This article is from the Australian Property Journal archive
TENANT demand across the country’s industrial real estate market have driven strong operational results for Centuria Industrial REIT (ASX:CIP) over Q1 FY23.
Over the first quarter of the financial year, CIP has secured 49,209sqm of leased terms across 10 transactions. With positive re-leasing spreads averaging 18% achieved as rental growth speeds up across the market.
“Record low national industrial vacancy, coupled with limited supply of industrial space, continues to create a divergence between supply and demand resulting in accelerated industrial market rental growth across the country,” said Jesse Curtis, fund manager at CIP and head of industrial at Centuria.
“These metrics support CIP’s strong portfolio occupancy and, with significant tenant demand, we look to leverage opportunities to further add value for our investors.”
CIP’s portfolio occupancy is now at 99.6%, with a WALE of 8.1-years.
Key deals over the period included 22,481sqm at 82 Rodeo Road, Gregory Hills NSW on a new 8.5-year term.
With strong leasing results secured at several of CIP’s value-add and development projects, including at the Southside Industrial Estate, Dandenong South VIC
The new three-year lease to Orora Group across 13,610sqm making the 40,380sqm estate fully leased ahead practical completion.
“We are also capturing strong tenant demand through our new development pipeline within supply-constrained urban infill markets. Our Southside Industrial Estate will reach Practical Completion and open in November with 100% occupancy,” added Curtis.
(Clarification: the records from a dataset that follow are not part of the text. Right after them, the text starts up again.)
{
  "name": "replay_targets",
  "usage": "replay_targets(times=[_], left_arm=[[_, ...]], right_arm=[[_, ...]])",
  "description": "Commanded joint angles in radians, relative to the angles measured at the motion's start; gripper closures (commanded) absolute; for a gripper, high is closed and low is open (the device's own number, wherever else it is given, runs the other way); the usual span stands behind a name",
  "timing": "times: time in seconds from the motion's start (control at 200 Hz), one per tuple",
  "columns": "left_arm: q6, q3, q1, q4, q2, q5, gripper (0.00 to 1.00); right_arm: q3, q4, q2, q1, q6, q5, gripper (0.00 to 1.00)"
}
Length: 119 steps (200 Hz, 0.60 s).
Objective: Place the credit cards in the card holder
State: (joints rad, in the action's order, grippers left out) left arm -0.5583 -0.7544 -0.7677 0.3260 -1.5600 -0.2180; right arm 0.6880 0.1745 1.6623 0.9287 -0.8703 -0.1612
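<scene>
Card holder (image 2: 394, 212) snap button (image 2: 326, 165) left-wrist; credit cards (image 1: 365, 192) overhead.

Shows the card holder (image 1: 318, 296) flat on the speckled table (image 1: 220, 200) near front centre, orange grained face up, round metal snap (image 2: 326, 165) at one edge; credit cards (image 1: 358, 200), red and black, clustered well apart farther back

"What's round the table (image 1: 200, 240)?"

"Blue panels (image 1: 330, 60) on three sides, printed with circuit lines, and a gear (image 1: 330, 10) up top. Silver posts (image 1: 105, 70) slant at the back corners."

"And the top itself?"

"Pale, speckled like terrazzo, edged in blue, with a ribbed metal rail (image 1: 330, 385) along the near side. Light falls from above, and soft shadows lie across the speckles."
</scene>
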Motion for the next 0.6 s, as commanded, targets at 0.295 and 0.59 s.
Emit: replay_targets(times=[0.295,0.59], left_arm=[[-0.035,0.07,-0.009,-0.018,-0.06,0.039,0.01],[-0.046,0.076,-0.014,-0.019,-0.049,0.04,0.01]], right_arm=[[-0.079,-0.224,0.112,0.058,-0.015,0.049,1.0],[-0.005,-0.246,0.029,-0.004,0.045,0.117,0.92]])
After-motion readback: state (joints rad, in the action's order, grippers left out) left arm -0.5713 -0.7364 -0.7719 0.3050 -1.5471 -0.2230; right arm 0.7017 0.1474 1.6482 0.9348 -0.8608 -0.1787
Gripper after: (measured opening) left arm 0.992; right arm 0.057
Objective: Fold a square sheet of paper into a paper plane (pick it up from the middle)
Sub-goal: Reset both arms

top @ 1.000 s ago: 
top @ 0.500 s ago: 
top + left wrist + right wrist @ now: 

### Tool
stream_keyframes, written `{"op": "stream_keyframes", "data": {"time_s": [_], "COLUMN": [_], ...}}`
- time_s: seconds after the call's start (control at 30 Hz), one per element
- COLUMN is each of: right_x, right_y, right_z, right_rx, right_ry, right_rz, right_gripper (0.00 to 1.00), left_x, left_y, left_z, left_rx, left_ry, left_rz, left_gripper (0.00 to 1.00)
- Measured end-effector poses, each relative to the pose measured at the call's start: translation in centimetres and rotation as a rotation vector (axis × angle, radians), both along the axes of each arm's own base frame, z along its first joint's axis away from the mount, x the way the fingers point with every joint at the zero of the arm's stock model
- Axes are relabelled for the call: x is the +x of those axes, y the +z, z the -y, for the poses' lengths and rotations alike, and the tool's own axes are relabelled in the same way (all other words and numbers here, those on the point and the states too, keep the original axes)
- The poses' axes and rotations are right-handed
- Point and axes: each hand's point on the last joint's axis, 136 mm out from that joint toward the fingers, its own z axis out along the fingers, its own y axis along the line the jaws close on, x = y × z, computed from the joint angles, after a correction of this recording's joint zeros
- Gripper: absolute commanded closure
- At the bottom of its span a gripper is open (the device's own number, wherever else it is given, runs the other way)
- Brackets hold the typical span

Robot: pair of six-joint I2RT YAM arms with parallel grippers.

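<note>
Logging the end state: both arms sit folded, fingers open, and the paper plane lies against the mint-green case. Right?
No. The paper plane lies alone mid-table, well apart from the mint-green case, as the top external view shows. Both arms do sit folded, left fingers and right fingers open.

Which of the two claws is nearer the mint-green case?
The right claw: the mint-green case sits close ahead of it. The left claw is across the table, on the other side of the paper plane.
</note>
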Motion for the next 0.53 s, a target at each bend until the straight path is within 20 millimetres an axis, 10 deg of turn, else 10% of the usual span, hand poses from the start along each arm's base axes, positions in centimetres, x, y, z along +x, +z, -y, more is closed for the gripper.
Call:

“Furthermore, site preparation works have commenced at our developments in Campbellfield VIC and Canning Vale WA with construction to commence in the coming months.”
CIP also acquired a fourth holding along Studley Court, Derrimut VIC as part of its land consolidation strategy.
The $12.35 million purchase of the 5,419sqm 119 Studley Court industrial facility, brings CIP’s Derrimut sub-portfolio up to 11 assets spanning 26-hectares, worth $258 million.
“CIP remains Australia’s largest listed pure-play industrial REIT and moves into Q2 FY23 in a strong position. While inflation and interest rates continue to rise, our cash rate assumptions originally adopted in setting FY23 FFO guidance remains consistent with central bank rate movements,” said Curtis.
CIP reaffirmed its FY23 FFO guidance of 17.0 cents per unit and its distribution guidance at 16.0 cents per unit, reflecting an annualised distribution yield of 5.9%.
“The industrial leasing market continues to be supported by strong fundamentals with CIP’s urban infill portfolio expected to benefit from the rapid rise in market rents,” concluded Curtis.